Da ieri e fino all’8 novembre gli elettori birmani sono chiamati alle urne dopo i cinque anni di governo della Lega nazionale per la democrazia (ma con la presenza ingombrante dei militari). La vera concorrenza verrà dai nuovi partiti espressione delle minoranze. Il cardinale Bo: «Solo con riconciliazione e giustizia uno sviluppo duraturo»
Con il suo voto anticipato – tra gli ultrasessantenni a cui è stato concesso di recarsi alle urne separatamente dalla maggior parte degli elettori il 29 ottobre per limitare i rischi di contagio – Aung San Suu Kyi, Premio Nobel per la Pace, ha aperto una tornata elettorale in Myanmar che avrà il suo culmine l’8 novembre. I birmani sono chiamati a eleggere il Parlamento bicamerale, ma anche le assemblee dei vari Stati e le rappresentanze dei gruppi etnici che formano il 32 per cento della popolazione di 54 milioni di abitanti.
A confronto, anche se fortemente distanziati nelle elezioni di cinque anni fa, la Lega nazionale per la democrazia – partito oggi di governo co-fondato nel 1988 da Aung San Suu Kyi – e il Partito per l’unione, la solidarietà e lo sviluppo, espressione politica degli interessi delle forze armate. Più che la concorrenza del principale avversario potrebbe essere la nascita di formazioni minori in vista di questa tornata elettorale – in particolare la coalizione di partiti espressione delle minoranze – a rendere necessario per la Lega un governo di coalizione. A sua volta il partito non potrà comunque eludere a lungo i crescenti dubbi sulla reale vocazione della sua leadership politica e in generale la necessità di un rinnovamento. E soprattutto in questo senso l’esito del voto potrà essere indicativo.

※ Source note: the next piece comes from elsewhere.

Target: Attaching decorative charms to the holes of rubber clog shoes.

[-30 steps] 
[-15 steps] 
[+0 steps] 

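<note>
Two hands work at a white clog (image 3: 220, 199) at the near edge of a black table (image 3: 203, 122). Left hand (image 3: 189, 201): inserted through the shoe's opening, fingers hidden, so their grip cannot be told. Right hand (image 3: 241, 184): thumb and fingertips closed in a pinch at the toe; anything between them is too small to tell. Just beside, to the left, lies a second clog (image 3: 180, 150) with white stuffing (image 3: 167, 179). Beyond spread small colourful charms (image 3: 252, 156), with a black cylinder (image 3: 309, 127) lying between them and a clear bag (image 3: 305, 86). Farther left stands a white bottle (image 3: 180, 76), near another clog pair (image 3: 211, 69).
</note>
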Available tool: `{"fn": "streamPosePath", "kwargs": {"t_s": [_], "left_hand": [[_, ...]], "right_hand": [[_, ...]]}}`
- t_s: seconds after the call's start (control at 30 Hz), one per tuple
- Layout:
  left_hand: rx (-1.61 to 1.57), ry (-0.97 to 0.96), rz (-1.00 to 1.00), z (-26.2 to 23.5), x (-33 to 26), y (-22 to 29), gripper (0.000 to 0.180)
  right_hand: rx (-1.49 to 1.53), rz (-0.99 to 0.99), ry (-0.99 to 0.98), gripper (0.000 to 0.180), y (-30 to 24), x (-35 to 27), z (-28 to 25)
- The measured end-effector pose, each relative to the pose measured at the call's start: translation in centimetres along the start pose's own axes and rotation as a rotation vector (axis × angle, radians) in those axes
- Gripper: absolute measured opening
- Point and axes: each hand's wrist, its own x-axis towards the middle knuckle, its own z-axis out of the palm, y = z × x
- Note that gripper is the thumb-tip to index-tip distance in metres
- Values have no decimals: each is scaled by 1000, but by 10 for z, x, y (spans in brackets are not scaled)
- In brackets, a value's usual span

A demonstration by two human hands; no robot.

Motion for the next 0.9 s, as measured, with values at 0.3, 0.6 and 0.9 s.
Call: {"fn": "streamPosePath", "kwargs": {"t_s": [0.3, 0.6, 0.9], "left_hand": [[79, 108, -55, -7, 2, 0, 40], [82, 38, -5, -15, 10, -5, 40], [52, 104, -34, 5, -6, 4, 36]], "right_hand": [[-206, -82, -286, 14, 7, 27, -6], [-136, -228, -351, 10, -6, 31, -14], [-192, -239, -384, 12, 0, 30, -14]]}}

Molti i temi su cui gli elettori dovranno confrontarsi, ma tra questi non sarà prioritaria la sorte dei Rohingya – perseguitati e costretti alla fuga dal Paese – che ha portato contro il governo e la Premio Nobel che ne è a capo l’accusa di genocidio. La loro sorte non avrà una grande influenza se non nelle aree dove più violenta è stata la persecuzione e in altre dove proseguono tensioni anche armate tra forze armate e milizie etniche.

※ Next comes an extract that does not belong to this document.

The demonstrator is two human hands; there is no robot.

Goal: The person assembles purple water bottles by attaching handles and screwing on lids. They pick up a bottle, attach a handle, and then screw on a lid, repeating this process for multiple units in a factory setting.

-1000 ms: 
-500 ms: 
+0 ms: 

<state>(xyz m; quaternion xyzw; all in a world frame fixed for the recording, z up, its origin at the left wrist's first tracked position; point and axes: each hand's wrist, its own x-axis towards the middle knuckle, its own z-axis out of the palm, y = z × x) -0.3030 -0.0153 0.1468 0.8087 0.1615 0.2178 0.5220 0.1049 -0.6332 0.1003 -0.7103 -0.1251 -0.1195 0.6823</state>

Proprio i militari, insieme a partiti e movimenti che con loro condividono interessi economici e nazionalismo, hanno cercato di far rinviare un voto che potrebbe togliere loro ancora maggiore legittimità, pur avendo lasciato intatta la lettera della Costituzione che assegna di diritto agli uomini in divisa il 25 per cento dei seggi parlamentari e l’ultima parola sulle azioni del Parlamento e del governo. La Costituzione consegna loro anche ministeri di primo piano, come quelli dell’Energia e delle Frontiere, che consentono di garantirsi ampie risorse (legali e illegali) e di ostacolare l’azione del governo, mettendolo così in difficoltà, sia all’interno sia – in termini di immagine ma anche di cooperazione e investimenti – nelle relazioni internazionali.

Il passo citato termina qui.